Airlie paused before giving his reply.  “Well… I can continue saying the usual bullshit…” The change in tone caught Terra off guard, “Really, I do want to learn and be part of a cool team, but look at me.  I’m sure you’ve put it together by now.  I just graduated from Cal and I need to get my shit together.  Most of all I need money.  That’s what I’m hoping to get out of this.  I’m also hoping I can prove that I can hustle, so that when I’m done with this soul searching business and finally figure out what I actually want to do, I have some more believable answers to these stupid questions everyone tries to ask me.”

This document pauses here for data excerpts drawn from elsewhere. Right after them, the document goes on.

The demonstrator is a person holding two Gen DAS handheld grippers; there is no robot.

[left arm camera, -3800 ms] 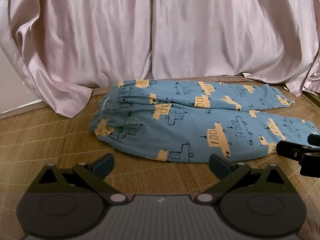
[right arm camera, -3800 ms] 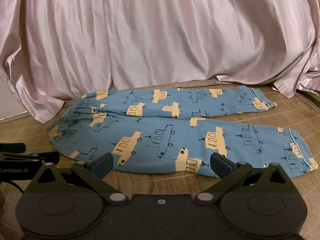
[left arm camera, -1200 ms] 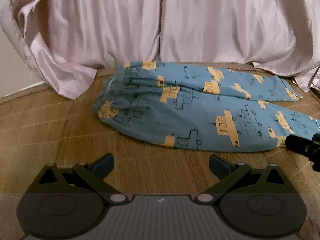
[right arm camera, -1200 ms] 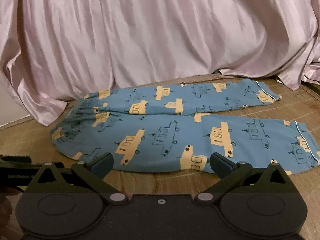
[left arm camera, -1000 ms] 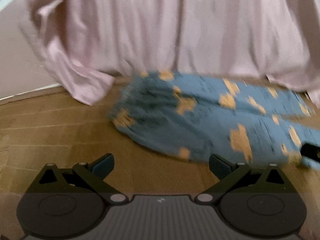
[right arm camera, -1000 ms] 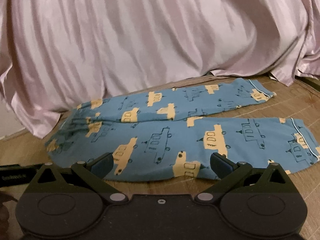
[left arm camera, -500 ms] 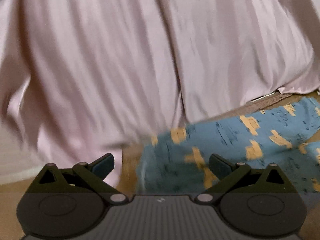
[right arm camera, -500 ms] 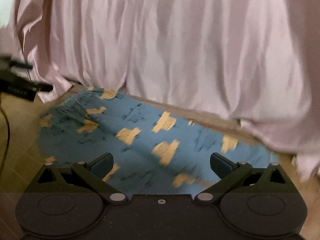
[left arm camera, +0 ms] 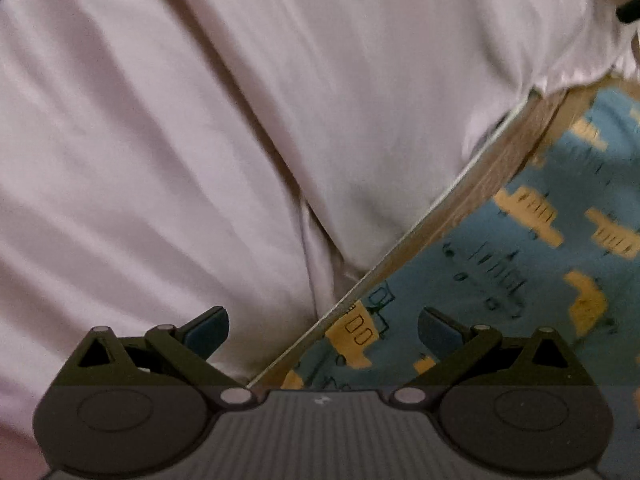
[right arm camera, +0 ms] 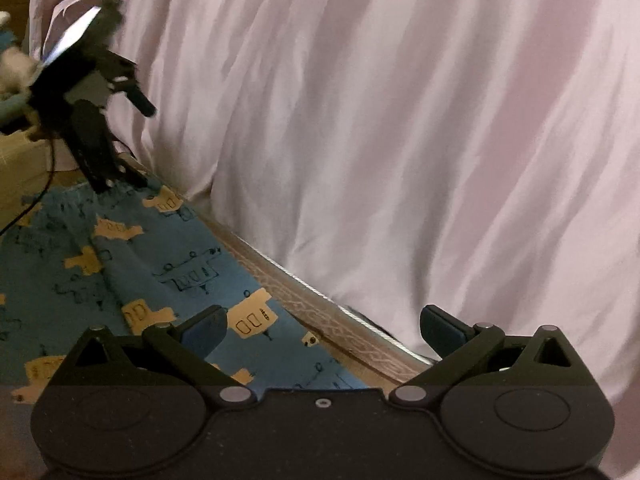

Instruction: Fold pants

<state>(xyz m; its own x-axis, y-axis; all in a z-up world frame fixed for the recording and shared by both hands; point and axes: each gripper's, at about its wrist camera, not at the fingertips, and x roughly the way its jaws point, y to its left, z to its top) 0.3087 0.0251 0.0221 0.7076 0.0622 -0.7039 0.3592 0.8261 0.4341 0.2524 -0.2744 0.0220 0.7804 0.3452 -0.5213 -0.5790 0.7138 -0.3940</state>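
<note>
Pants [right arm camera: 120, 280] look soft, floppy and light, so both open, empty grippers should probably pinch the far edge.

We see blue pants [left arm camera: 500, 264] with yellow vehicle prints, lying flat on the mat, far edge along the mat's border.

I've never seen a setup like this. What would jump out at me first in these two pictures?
Most of each view is filled by a pale pink satin curtain hanging down to the floor. Below it lie blue pants printed with yellow vehicles, spread flat along a woven mat's edge. At the bottom of each picture an open black tool reaches forward: the left tool and the right tool, both empty.
</note>
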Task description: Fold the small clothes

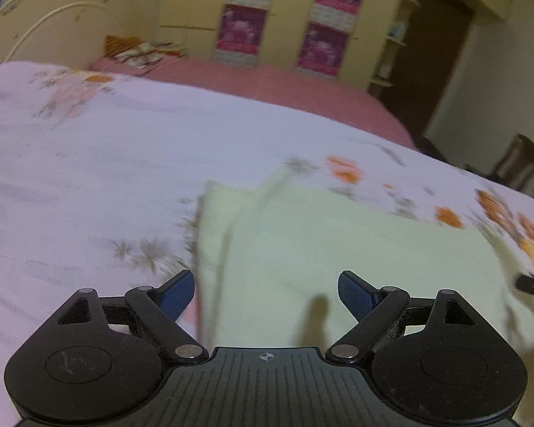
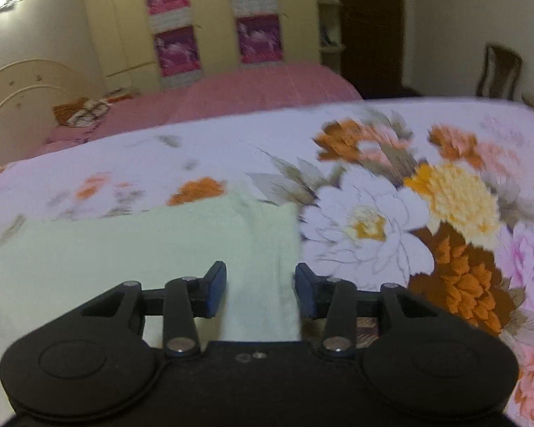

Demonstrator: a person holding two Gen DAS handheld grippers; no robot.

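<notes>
A pale green folded garment (image 1: pixel 338 249) lies flat on the floral bedsheet (image 1: pixel 89 160). My left gripper (image 1: pixel 267 293) hovers over the garment's left part, open wide, with nothing pressed between its blue pads (image 1: pixel 356 295). In the right wrist view the same garment (image 2: pixel 142 249) fills the lower left. My right gripper (image 2: pixel 261 290) stands open over the garment's right edge, and the cloth lies loose below the gap between its pads (image 2: pixel 217 290). A black part at the right border (image 1: pixel 532 286) looks like the other gripper.
The floral sheet (image 2: pixel 373 213) spreads around the garment, with big printed flowers on the right. Behind is a pink bedspread (image 2: pixel 267 85), a cream headboard (image 1: pixel 53 28) and a wardrobe with posters (image 1: pixel 245 10). A wooden chair (image 2: pixel 498 71) stands past the bed's far right.
</notes>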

Terra was stunned.  And then he felt bad for the kid.  These stupid questions?  They’ll never stop asking them.  “That’s a bold answer.”

“Yup,” the confident grin returned.  “I’m trying to stand out.  Is it working?”

“It definitely is.  We’ll keep in touch.”  Terra smiled and held out his hand.  They shook and said their polite goodbyes.

Terra rushed out of the cafe to his car, double-checked that his mother’s birthday gift was securely fastened in his passenger seat, and drove to her party.